By Gordon F. Corbett
gordon@harborside.com

 

    The USA PATRIOT Act is flagrantly un-Constitutional, and the safety of our rights demands its repeal.

    Take just one part:  the Act allows Federal policemen to demand records secretly with "national security letters" that are not search warrants.  The recipient of these "letters" must disclose to Federal authorities someone's private information and keep that disclosure secret from its owner.

    Briefly, these "national security letters" resemble British King George III's "writs of assistance."  The only difference, for so far as I know, is that the King never required someone who received a writ to keep it secret.

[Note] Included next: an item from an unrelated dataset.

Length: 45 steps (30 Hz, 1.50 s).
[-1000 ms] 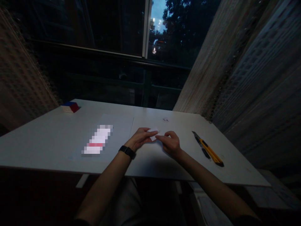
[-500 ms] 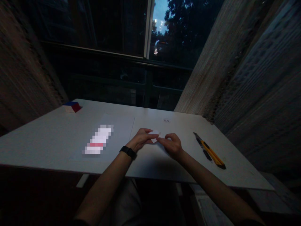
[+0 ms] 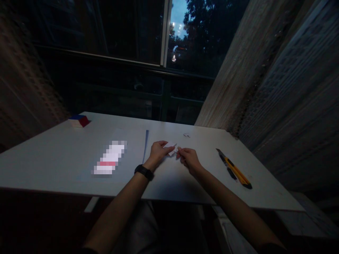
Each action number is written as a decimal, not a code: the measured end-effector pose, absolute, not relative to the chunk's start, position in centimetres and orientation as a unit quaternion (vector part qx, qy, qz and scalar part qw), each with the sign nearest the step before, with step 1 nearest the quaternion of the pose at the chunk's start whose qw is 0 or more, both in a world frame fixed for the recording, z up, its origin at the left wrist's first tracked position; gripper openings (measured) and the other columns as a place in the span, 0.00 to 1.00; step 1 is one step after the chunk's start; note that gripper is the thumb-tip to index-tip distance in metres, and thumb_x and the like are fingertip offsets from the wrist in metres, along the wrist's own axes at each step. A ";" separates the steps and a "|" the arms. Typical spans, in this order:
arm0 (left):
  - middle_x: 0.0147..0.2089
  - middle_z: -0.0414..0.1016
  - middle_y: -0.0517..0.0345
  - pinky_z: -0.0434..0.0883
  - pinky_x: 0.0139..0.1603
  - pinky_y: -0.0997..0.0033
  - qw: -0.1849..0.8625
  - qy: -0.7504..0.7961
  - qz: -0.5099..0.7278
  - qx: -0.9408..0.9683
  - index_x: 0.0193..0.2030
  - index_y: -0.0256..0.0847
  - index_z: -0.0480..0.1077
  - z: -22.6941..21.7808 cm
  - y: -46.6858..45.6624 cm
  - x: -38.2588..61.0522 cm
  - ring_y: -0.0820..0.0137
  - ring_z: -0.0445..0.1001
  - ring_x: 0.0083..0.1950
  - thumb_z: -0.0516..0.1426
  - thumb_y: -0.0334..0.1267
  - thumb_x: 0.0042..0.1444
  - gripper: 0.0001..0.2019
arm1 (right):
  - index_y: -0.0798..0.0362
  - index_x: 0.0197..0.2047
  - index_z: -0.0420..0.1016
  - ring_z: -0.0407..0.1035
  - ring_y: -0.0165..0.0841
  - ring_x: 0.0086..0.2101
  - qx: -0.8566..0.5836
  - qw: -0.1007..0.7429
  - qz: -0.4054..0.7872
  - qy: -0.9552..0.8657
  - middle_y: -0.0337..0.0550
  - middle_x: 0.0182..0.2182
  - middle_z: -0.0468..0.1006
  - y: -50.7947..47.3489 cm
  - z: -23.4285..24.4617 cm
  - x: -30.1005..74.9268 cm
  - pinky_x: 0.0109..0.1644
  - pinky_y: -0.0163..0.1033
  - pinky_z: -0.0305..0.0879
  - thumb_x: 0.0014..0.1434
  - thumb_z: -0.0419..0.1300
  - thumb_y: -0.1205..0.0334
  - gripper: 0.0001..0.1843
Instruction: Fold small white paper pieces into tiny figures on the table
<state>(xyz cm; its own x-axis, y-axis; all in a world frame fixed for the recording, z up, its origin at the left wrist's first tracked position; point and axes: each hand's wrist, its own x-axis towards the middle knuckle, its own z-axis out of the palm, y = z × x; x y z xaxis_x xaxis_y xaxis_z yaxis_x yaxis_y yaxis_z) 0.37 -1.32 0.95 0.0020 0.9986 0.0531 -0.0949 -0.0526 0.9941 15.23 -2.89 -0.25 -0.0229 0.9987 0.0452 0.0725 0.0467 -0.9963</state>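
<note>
A small folded piece of white paper (image 3: 171, 145) is held just above the table's middle. My left hand (image 3: 158, 152), with a black band on the wrist, is closed on its left side, thumb on top. On the other side, my right hand (image 3: 190, 159) pinches the paper's right edge between thumb and curled fingers. The folds partly stand apart, and dim light hides their exact shape. Left of my hands lies a larger white sheet (image 3: 135, 148), its right edge slightly raised, with a blurred-out white and red patch on it.
A yellow and black utility knife (image 3: 238, 172), blade out, lies on the white table (image 3: 201, 190) at the right, with a smaller black object beside it. A blue, red and white cube (image 3: 78, 121) sits far left. Behind my hands lies a tiny dark item (image 3: 186, 135). Curtains flank the window.
My right hand has turned and its fingers have curled into a pinch at the paper's edge. The folded paper shows more separate flaps. The large sheet's right edge has lifted slightly.
</note>
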 end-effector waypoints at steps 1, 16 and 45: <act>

    In a way, the USA PATRIOT Act stems from Franklin Roosevelt's New Deal.  Roosevelt thought that if only he could give the Federal Government power to re-shape our economy, he could get us out of the Depression.  So, he ordered his minions to write laws, such as the National Recovery Act, that would supply the "necessary" power.  The only problem was that these laws were flatly un-Constitutional.  So, when they came before the Supreme Court, the Supremes threw them out the window.

    Roosevelt then threatened to pack the court with "justices" who would do what he wanted.  Seeing that their power was in danger, the Supreme Court decided never again to balk future major reforms proposed by the Executive.

    This surrender inaugurated a "tradition" of disregarding Constitutional strictures.  Phrases like "the Constitution is not a suicide pact" became popular ways of saying that our government's founding document is obsolete.  This aphorism also justified something truly inimical to our freedom.  Instead of obeying the Constitution until they could persuade Congress and the States to amend it, the men in power decided simply to ignore it.  And, so they have done, for more than seventy years.

    Fast-forward to today.  The language of the Fourth Amendment and the provisions of the USA PATRIOT Act are diametrically opposed.  So, instead of proposing a Constitutional Amendment whose journey through the States would have taken a long time, and which would almost certainly have ended in failure, Justice Department attorney Viet D. Dinh and his bosses "realistically" wrote legislation as though the Constitution did not exist.

    Our people do not realize all this.  They think that our leaders are looking after our interests, and that if we will only trust them, they will choose to do the things that will benefit those interests most.  That these public guardians will destroy their privacy and do many other nasty things besides is the furthest thing from their minds.

    To understand the danger they face so unknowingly, they need to see a contrast;  and, the best way to highlight that contrast is to create a conflict.  That is why people from all sectors of our political spectrum are offering bills in our States' legislatures to oppose the USA PATRIOT Act.  When the committees' chairmen allow these bills to be heard, both the legislators and the public learn what the USA PATRIOT Act is:  an almost unlimited grant of power to rifle our homes, offices, papers, and effects, in flagrant defiance of our Constitution's Fourth Amendment.

    At the least, opponents of the Act get a chance to let off steam.  At the most, passage of the opposing bills creates a drama that might show every American the danger that unchecked power poses.